Соловаров отвечал раздумчиво:
— Ноне я казак, да родом крестьянский сын. В деревне своей, на Тамбовщине, хотел, вишь, землицы прикупить, хозяйство ставить крепко, да не сдюжил, силов не хватило... А ведь как тянулся, недопивал, недоедал, по грошику скапливал... Нет, Васька, деньги — они и пахарю надобны. С ними ни боярин, ни дьяк, ни сам черт меня не потеснит.
— Про черта не ведаю. А от бояр да дьяков не откупишься, им все мало. От них средство — сабля! — Васька вскочил, руками замахал. — Сказывали старики, когда во Яицком городке Степан Тимофеевич Разин стоял, — где те бояре-дьяки подевались...
— А после куды подевались казачьи сабли? Атаману — плаха, гулебщикам — петля.
— Зато гульнули деды — не нам чета!..
— Будя! — крикнул Гореванов. — Ты, Васька, ешь пирог с грибами, да держи язык за зубами. Ежели на плаху шибко охота, то хошь бы за дело, не за слово пустое.
Притихли пьяные речи. Кабацкий целовальник, видя, что на гостей печаль пришла, дернул за ухо балалаешника. Тот спросонья с маху по струнам вдарил, зачастил плясовую. Женка Дуня, простоволосая, на красной роже ухмылка до ушей, вызывающе выпятив грудь, мимо Васьки пьяной павой заходила, платочком помахивая. Васька взвился.
— Чего сидим мы? Казаки аль думные мы дьяки? Не велик пост — казацкое воскресенье ноне! И-эх, тари-тари-тари, куплю Дуне янтари!
Дуня с привизгом ему:
Уж я тебе за янтари...
Ах, никому не говори...
— А и впрямь, айда-ко плясать, — поднялся Соловаров. — Пропьемся, тогда и думать станем.
— Размять, что ль, ноги. — И Пермитин пошел степенным приплясом к целовальниковой бабе, забыв, что своя в окно глядит.
Гореванов улыбался плясунам, но сам вкруг не шел, балалайке не подпевал. Не ко времени — от байки про выкуп, что ли? — вспомнился день вчерашний, когда пленных отдавали.
С утра явилось солнце в пустом блеклом небе, жгло горы, перелески, сушило землю, пашни жаждою томились. Злое нынче солнце. Прогневалось небо, грозит пожарами, недородом...
За острогом на равнине приречной пыль с утра, и дым, и топот, крики. Пахнет шерстью паленой — казаки лошадей, кои для себя, клеймят своим тавром. Для торга пойдут неклейменые.
В стороне верхами трое улусников. На лицах скуластых, темных, как седельная кожа, тень презрения к суете. Улусники выкуп пригнали. Ругался бай, всех бил, пока мулла с купцом не улестили: вах, удалой сын у бая Тахтарбая! Русские глупы, но молодого карагуша оценили по достоинству, от того баю Тахтарбаю честь, не надо скупиться, не надо торговаться, надо сына выкупать.
За полдень управились казаки с табуном, в острог загнали, чтоб вороватым улусникам соблазну не было.
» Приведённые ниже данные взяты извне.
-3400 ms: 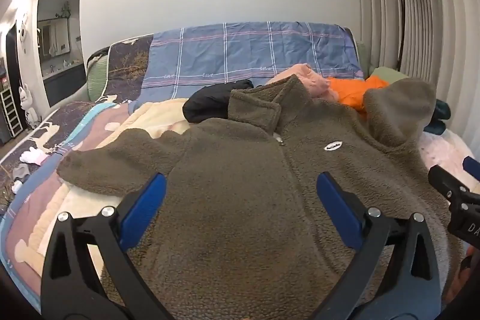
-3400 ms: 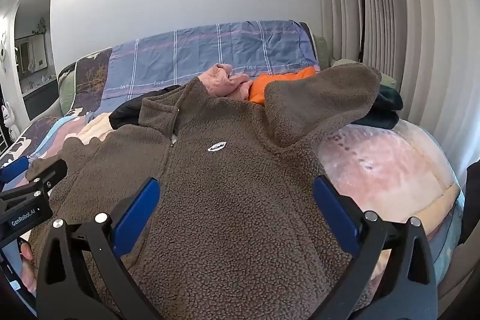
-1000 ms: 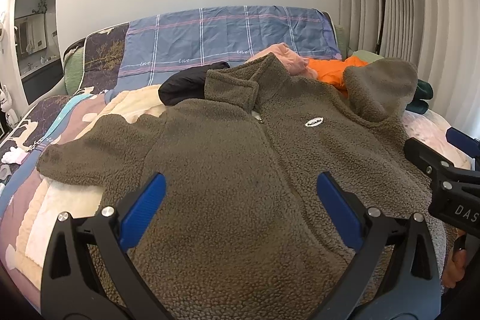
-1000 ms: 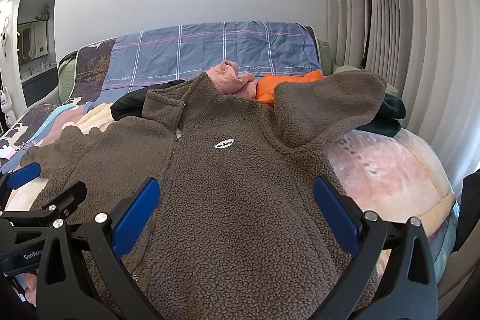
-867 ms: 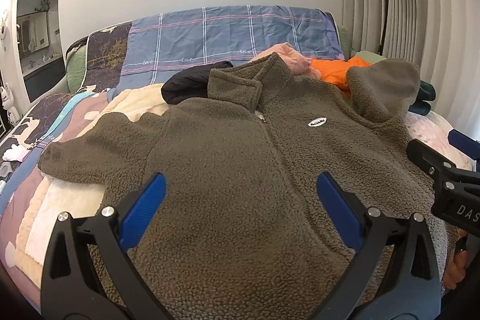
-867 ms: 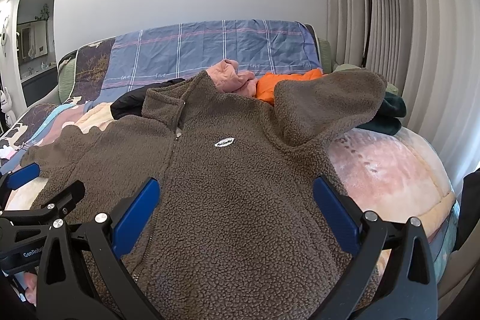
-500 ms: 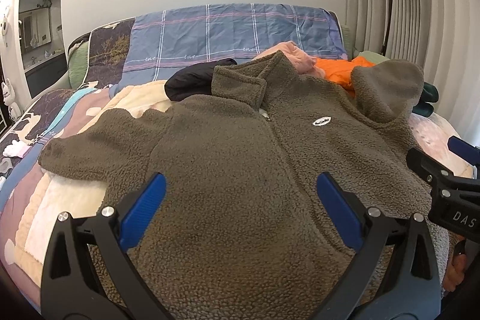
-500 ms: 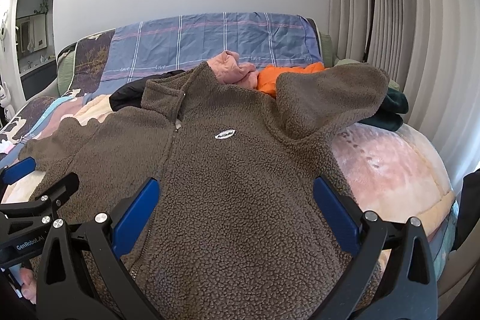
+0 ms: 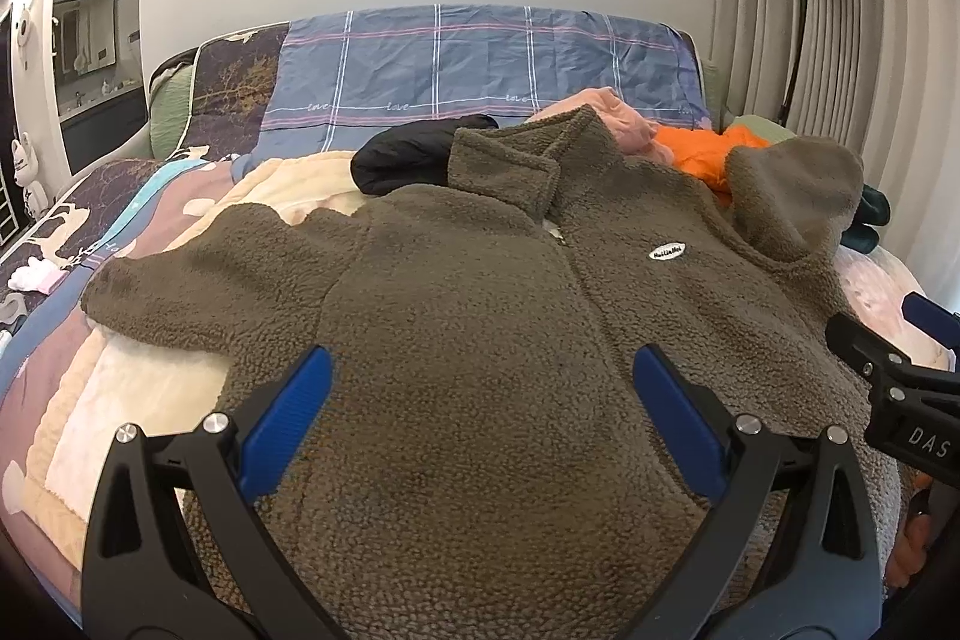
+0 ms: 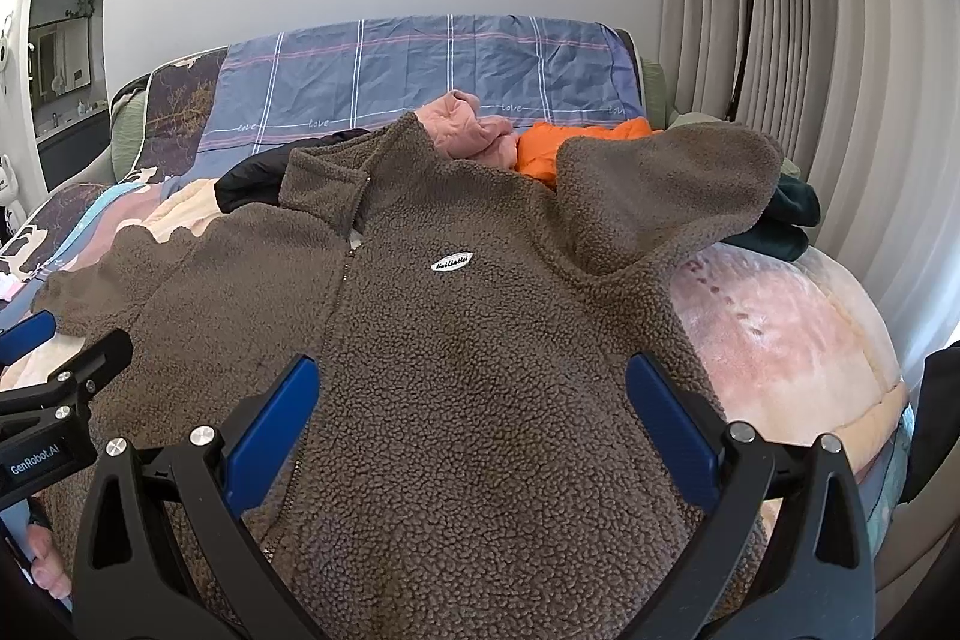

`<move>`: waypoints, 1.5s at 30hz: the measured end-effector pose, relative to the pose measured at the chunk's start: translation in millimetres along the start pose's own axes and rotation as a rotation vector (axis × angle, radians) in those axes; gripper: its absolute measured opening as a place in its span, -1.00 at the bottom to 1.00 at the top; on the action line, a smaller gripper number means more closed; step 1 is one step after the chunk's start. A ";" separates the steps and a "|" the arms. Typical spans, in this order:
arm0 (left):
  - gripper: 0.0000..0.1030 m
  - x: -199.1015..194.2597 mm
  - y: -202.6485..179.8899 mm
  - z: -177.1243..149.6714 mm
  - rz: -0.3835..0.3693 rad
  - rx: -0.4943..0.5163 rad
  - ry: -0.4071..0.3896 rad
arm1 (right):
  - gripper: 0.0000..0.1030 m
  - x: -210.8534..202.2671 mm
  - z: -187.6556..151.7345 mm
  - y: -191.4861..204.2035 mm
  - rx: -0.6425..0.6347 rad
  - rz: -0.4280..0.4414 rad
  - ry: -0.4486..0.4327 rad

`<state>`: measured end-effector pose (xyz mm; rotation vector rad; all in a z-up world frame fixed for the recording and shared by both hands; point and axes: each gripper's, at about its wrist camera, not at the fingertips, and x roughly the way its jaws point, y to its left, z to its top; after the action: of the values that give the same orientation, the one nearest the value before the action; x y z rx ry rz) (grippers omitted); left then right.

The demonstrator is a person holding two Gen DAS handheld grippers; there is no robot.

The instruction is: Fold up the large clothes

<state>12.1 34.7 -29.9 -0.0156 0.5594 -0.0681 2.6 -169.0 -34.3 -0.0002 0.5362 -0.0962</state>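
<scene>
Both grippers, left gripper (image 9: pixel 477 415) and right gripper (image 10: pixel 471 415), remain spread empty above the fleece jacket (image 9: pixel 480 340), merely repositioned, so folding is unstarted.

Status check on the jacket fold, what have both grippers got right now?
Left gripper open, empty, above fleece jacket. Right gripper open, empty. Jacket flat, front up, unfolded; one sleeve draped over clothes pile behind.

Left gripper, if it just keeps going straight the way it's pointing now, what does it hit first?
Most likely the brown fleece jacket. The left gripper is open, and the jacket's front fills the view between its fingers and beyond. Depth is unclear, so I can't tell how far along the jacket it would touch down.
</scene>
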 end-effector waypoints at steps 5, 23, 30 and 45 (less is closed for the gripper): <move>0.96 2.5 6.3 0.5 0.002 -0.013 0.005 | 0.97 2.8 2.2 2.9 -0.007 0.000 0.001; 0.96 17.1 34.2 0.2 0.016 -0.060 0.033 | 0.97 32.9 5.5 41.7 -0.137 0.020 0.146; 0.96 25.5 62.8 1.3 0.051 -0.103 0.057 | 0.97 49.5 5.6 63.5 -0.197 -0.014 0.184; 0.96 55.8 146.1 8.1 0.127 -0.207 0.103 | 0.97 88.6 18.6 106.0 -0.310 -0.061 0.203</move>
<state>72.5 176.6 -57.4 -0.1793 0.6677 0.1131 97.5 -72.1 -66.2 -0.3118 0.7501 -0.0719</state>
Оседала пыль, висел над рекой в безветрии парной дым залитых костров. Улусники терпеливо ждали: десятнику Гореванову верить можно.
Гореванов с двумя казаками, при них Ахмет толмачом, вывели из ворот острожных молодого Тахтарбая и Касыма. Парню сказано было, какой выкуп отец дал — за него одного два десятка отборных скакунов, а Касым так, даром отпущен, ради почтения к байскому роду Тахтарбая. Узнав это, баенок стал себе дорог, от гордости превознесся, на десятника и казаков взирал надменно. Раздулся от важности, страхи недавние забыв. Казакам смешно. От удачи подобрев, малая потешили — поклон ему отвесили, сами ухмыляются в бороды. Баенок ухмылок не заметил, но и на поклоны ответствовать не унизился, животик выпятил, шагов десять прошел достойно — и не утерпел, побежал, вскочил на оседланного коня.